§ **WORK INSTRUCTION**
Print the lines in the listing below that fall between the line with "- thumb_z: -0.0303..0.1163" and the line with "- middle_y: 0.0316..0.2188", those two lines included, exactly as they stand and with nothing else.

§ **RECORDS FOR THE EXERCISE**
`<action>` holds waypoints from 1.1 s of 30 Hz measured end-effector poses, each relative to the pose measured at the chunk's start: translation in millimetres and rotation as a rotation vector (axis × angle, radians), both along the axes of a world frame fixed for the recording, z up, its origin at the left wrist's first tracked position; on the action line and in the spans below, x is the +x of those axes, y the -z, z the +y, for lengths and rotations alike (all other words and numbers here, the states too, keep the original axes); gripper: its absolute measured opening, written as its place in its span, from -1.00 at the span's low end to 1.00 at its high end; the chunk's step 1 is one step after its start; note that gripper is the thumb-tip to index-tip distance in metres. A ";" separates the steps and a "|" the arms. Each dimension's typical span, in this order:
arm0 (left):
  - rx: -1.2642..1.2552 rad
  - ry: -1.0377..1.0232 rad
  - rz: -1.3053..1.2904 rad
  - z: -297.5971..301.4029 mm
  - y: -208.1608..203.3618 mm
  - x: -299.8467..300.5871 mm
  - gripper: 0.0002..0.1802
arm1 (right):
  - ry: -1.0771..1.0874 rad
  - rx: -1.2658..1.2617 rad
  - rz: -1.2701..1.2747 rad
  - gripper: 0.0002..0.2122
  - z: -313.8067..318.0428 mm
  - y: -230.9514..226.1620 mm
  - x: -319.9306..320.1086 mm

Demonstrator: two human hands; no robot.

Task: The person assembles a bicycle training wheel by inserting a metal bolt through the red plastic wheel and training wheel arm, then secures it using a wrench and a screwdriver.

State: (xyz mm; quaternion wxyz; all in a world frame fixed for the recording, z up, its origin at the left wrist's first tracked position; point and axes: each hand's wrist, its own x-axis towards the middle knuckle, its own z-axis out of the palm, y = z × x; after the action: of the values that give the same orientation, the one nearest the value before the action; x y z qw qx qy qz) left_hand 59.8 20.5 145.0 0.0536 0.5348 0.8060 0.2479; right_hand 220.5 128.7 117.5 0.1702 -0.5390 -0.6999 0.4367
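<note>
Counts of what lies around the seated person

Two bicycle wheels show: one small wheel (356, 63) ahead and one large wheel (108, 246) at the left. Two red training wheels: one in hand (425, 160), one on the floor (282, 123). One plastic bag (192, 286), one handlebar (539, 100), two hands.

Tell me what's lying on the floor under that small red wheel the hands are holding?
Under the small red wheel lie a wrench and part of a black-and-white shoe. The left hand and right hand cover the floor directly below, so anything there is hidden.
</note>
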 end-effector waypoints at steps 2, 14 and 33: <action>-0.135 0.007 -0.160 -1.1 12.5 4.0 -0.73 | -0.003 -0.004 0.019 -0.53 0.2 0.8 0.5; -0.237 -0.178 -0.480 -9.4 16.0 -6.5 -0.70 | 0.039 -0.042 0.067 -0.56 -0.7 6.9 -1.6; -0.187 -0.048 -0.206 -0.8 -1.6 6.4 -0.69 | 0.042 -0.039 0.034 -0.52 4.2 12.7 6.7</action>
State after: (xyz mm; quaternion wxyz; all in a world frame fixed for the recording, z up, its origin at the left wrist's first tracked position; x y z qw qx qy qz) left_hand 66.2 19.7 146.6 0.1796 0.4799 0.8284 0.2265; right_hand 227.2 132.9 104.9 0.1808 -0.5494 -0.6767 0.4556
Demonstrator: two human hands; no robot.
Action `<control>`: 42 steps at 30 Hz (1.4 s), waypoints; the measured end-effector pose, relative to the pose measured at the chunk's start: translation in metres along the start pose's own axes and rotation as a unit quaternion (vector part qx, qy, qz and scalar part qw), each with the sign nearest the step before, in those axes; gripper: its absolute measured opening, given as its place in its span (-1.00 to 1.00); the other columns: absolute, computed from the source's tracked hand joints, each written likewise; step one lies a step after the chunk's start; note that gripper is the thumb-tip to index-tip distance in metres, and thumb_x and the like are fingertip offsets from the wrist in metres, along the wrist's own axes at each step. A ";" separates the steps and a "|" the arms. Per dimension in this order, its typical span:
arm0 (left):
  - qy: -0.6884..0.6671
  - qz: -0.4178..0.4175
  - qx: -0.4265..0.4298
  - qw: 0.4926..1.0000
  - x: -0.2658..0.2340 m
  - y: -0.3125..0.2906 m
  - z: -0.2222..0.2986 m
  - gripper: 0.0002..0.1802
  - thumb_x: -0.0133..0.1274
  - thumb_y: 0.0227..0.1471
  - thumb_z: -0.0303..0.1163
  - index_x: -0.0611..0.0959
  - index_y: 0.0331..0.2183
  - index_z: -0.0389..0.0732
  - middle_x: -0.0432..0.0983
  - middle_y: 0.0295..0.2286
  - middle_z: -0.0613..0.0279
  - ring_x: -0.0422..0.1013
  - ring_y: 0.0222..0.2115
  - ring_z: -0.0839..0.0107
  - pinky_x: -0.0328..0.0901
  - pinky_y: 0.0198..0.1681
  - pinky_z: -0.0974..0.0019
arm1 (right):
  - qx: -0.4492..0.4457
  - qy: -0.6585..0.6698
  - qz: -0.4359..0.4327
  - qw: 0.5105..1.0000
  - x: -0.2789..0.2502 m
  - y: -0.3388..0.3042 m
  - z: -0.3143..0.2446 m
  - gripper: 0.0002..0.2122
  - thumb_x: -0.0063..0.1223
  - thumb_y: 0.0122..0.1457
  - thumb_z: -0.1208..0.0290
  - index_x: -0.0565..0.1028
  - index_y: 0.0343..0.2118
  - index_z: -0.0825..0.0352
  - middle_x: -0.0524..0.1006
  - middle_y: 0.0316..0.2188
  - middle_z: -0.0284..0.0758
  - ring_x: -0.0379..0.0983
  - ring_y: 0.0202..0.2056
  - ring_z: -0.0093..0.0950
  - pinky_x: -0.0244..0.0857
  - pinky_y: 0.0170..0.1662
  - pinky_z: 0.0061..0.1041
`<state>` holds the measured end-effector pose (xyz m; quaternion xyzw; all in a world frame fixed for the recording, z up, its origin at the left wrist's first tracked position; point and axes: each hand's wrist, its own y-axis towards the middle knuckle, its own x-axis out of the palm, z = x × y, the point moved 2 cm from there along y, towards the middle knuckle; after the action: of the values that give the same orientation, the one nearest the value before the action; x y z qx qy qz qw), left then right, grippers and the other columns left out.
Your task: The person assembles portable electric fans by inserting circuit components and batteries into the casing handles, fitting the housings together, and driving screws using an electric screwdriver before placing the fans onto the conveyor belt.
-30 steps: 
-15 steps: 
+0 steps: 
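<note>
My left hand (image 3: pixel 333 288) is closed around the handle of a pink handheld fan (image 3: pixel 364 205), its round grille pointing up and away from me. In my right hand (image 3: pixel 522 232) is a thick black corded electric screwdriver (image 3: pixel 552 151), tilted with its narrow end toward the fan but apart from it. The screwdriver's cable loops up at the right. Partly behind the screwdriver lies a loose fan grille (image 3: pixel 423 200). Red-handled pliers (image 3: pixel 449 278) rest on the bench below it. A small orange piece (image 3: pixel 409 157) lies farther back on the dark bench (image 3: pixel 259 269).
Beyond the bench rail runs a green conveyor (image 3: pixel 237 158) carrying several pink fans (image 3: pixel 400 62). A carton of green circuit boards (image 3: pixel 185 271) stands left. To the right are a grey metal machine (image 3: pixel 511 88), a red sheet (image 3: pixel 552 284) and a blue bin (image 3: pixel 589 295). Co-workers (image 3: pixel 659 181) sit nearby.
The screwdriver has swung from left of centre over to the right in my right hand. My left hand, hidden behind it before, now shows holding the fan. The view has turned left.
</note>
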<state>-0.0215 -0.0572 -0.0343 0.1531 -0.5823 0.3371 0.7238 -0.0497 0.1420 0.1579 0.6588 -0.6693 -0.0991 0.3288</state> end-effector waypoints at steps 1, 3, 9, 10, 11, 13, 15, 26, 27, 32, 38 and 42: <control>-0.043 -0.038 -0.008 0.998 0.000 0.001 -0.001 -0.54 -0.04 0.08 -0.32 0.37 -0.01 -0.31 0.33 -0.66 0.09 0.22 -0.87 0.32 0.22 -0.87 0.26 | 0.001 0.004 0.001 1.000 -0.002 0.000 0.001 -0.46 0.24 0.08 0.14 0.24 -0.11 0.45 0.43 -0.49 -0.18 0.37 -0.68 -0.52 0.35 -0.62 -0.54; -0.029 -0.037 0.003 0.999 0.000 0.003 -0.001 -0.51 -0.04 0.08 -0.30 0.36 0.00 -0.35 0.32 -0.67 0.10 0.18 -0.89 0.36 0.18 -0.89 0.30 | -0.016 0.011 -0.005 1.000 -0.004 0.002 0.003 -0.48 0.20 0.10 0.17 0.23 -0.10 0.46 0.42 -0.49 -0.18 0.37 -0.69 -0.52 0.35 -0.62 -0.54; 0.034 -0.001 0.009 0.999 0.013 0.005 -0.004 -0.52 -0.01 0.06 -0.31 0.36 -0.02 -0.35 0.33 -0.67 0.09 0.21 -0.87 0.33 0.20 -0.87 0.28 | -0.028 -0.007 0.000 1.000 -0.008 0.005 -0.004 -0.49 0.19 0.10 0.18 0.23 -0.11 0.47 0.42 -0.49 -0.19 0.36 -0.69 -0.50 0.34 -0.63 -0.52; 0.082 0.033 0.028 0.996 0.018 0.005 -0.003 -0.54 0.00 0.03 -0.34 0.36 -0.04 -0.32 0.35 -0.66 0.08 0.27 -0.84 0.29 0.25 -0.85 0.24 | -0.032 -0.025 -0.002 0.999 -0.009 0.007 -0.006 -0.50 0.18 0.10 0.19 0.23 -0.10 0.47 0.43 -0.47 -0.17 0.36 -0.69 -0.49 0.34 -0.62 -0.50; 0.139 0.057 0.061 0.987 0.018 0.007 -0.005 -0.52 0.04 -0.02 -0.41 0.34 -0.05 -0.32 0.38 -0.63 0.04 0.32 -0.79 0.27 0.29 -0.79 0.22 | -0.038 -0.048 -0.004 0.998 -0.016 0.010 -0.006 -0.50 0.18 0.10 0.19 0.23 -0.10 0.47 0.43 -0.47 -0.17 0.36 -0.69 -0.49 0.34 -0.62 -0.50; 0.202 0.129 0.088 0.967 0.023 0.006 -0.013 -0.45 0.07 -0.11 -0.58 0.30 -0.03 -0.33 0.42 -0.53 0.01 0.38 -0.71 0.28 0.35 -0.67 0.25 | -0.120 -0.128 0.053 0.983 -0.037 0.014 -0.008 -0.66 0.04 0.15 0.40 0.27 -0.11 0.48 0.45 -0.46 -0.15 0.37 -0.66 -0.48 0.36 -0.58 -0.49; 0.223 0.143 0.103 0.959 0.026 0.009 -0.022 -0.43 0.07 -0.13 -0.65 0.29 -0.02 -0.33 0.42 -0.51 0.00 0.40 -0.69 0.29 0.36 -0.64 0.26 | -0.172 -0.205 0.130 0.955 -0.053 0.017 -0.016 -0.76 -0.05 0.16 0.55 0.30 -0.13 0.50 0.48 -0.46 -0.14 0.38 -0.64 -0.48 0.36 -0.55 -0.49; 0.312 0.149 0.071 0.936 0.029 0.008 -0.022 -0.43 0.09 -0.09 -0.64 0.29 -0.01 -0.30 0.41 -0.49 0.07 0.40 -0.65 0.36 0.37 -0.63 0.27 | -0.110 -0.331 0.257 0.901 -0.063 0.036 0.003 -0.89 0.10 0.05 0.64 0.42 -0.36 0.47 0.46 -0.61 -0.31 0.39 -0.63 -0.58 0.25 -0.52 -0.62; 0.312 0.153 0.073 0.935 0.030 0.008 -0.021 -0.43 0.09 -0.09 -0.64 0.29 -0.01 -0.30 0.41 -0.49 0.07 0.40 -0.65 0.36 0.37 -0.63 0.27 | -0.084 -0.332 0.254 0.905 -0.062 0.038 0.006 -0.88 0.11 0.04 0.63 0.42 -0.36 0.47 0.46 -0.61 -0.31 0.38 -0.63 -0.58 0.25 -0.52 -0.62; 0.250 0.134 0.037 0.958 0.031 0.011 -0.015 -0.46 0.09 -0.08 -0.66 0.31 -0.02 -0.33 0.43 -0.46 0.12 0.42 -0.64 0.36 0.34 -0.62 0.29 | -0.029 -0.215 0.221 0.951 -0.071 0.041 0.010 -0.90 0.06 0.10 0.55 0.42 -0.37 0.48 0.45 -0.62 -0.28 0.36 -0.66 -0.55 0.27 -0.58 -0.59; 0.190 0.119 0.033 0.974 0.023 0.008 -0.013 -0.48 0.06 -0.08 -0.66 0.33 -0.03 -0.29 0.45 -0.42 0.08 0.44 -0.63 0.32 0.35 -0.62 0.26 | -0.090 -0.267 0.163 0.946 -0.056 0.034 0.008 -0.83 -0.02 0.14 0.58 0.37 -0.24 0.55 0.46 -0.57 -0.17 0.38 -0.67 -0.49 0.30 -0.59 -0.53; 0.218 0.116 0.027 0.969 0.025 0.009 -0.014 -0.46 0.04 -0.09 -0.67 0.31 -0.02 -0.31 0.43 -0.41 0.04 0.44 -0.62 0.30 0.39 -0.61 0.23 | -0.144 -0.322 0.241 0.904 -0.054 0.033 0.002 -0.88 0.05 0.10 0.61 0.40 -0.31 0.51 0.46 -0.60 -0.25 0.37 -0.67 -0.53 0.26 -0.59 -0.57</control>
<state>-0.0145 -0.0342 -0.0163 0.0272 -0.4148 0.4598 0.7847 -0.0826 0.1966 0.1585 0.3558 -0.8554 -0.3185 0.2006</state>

§ **REPLY**
  - thumb_z: -0.0303..0.1163
  - index_x: -0.0611..0.0959
  - index_y: 0.0331..0.2183
  - index_z: -0.0389..0.0732
  - middle_x: -0.0432..0.0983
  - middle_y: 0.0295..0.2286
  - middle_z: -0.0613..0.0279
  - ring_x: -0.0422..0.1013
  - ring_y: 0.0222..0.2115
  - ring_z: -0.0839..0.0107
  - pinky_x: -0.0328..0.0901
  - pinky_y: 0.0198..0.1681
  - pinky_z: -0.0974..0.0019
arm1 (right):
  - qx: -0.4492..0.4457
  - qy: -0.6585..0.6698
  - qz: -0.4359..0.4327
  - qw: 0.5105..1.0000
  - x: -0.2789..0.2502 m
  - y: -0.3388..0.3042 m
  - z: -0.3143..0.2446 m
  - gripper: 0.0002..0.2122
  - thumb_x: -0.0063..0.1223
  - thumb_y: 0.0122..0.1457
  - thumb_z: -0.1208..0.0290
  - index_x: -0.0565..0.1028
  - index_y: 0.0343..0.2118
  - index_z: -0.0825..0.0352
  - middle_x: -0.0524..0.1006
  - middle_y: 0.0316..0.2188

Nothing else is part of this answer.